Redação Plenax – Flavia Andrade
Doença neurológica rara e de progressão rápida pode provocar alterações cognitivas, comportamentais e motoras
A doença de Creutzfeldt-Jakob (DCJ) é uma condição neurológica rara, progressiva e de evolução rápida que afeta o cérebro e pode comprometer memória, comportamento, movimentos e outras funções neurológicas. Apesar de pouco frequente, a doença chama atenção pela velocidade de progressão dos sintomas e pela dificuldade de identificação em suas fases iniciais.
A DCJ pertence ao grupo das doenças causadas por alterações em proteínas chamadas príons. Quando essas proteínas assumem uma conformação anormal, podem desencadear um processo que provoca danos progressivos às células do sistema nervoso.
Quais são os primeiros sinais?
Os sintomas variam entre os pacientes e podem envolver aspectos cognitivos, comportamentais e neurológicos. Entre as manifestações iniciais estão perda de memória, dificuldade de concentração, confusão mental e mudanças de comportamento.
Com a evolução da doença, podem surgir dificuldades para caminhar e coordenar os movimentos, alterações na visão e na fala, rigidez muscular e movimentos involuntários.
“Por se tratar de uma doença rara e com sintomas que inicialmente podem se sobrepor aos de outras condições neurológicas, é importante observar não apenas a presença de alterações cognitivas, mas principalmente a rapidez com que elas aparecem e evoluem”, explica Yasmin Coelho, médica neurologista e professora do curso de Medicina da Uniderp.
DCJ pode ser confundida com Alzheimer?
Alterações de memória podem levar inicialmente à suspeita de doenças mais comuns, como o Alzheimer. A principal diferença está, entre outros aspectos, na velocidade de progressão da DCJ.
Enquanto algumas demências apresentam evolução ao longo de anos, a doença de Creutzfeldt-Jakob pode provocar uma deterioração neurológica em um período significativamente mais curto. Por isso, alterações cognitivas de início rápido acompanhadas por problemas de equilíbrio, coordenação, fala, visão ou movimentos involuntários devem ser investigadas.
Como é feito o diagnóstico?
A investigação considera a história clínica, a evolução dos sintomas e os resultados de diferentes exames. Entre os recursos que podem ser utilizados estão ressonância magnética, análise do líquido cefalorraquidiano e eletroencefalograma, além de outros exames neurológicos.
“Não existe um único exame simples que, isoladamente, seja suficiente para avaliar todos os casos.
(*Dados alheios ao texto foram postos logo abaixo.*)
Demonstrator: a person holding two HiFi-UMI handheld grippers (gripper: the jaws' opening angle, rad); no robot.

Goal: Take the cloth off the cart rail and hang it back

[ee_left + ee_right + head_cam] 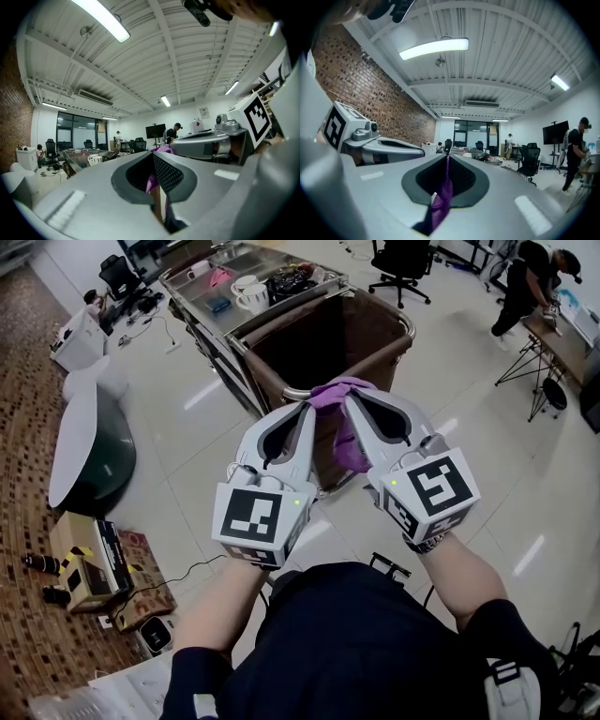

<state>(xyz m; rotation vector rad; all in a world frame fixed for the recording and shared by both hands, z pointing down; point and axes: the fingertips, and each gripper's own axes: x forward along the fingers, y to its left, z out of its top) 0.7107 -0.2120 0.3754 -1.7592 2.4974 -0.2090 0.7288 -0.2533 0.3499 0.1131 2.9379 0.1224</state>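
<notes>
A purple cloth is bunched between both grippers just above the near metal rail of a brown bag cart. My left gripper holds its left part and my right gripper its right part, their tips nearly touching. In the left gripper view the left gripper is shut, with the purple cloth pinched between its jaws. The right gripper in its own view is also shut, a strip of the cloth hanging down from its jaws. Part of the cloth droops in front of the cart's near wall.
The cart's far shelf carries white cups and small items. A round white table and boxes lie to the left. An office chair stands behind the cart, and a person works at a folding table at far right.
</notes>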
O diagnóstico depende da combinação dos sinais clínicos e dos resultados dos exames, além da exclusão de outras doenças que podem apresentar sintomas semelhantes”, esclarece a especialista.
A confirmação definitiva depende da análise do tecido cerebral, geralmente realizada após a morte. Durante a vida, portanto, a investigação busca reunir evidências que permitam estabelecer um diagnóstico provável ou possível.
A forma mais comum da doença, chamada esporádica, ocorre principalmente em pessoas mais velhas. Existem também formas relacionadas a fatores genéticos e formas adquiridas, que são extremamente raras.
“Existem diferentes formas de Creutzfeldt-Jakob. Além da forma esporádica, há casos relacionados a fatores genéticos e formas adquiridas, que são extremamente raras. Por isso, a identificação da causa depende de uma avaliação médica individualizada”, aponta Yasmin.
Por que a doença evolui tão rapidamente?
A progressão acelerada é uma das principais características da DCJ. Os príons anormais podem provocar alterações progressivas no tecido cerebral, levando à perda de neurônios e ao comprometimento de diferentes funções do sistema nervoso.
A velocidade da evolução pode variar, mas a doença é considerada grave e, atualmente, não existe tratamento capaz de interromper ou reverter o processo causado pelos príons.
Como é feito o cuidado do paciente?
Na ausência de uma terapia curativa, o cuidado é direcionado ao controle dos sintomas, ao conforto e à qualidade de vida. O acompanhamento pode envolver diferentes profissionais de saúde, conforme as necessidades apresentadas pelo paciente.
Também é importante acompanhar dificuldades relacionadas à mobilidade, alimentação, comunicação e outras funções que podem ser afetadas pela evolução da doença.
“O suporte aos familiares e cuidadores é igualmente importante, já que a rápida progressão da doença pode exigir mudanças significativas na rotina e na assistência ao paciente”, afirma a neurologista.
Embora seja uma condição rara, reconhecer os principais sinais da doença de Creutzfeldt-Jakob pode ajudar a identificar situações que precisam de investigação especializada. Alterações cognitivas de evolução rápida associadas a dificuldades motoras, mudanças de comportamento ou outros sinais neurológicos devem ser avaliadas por um profissional de saúde.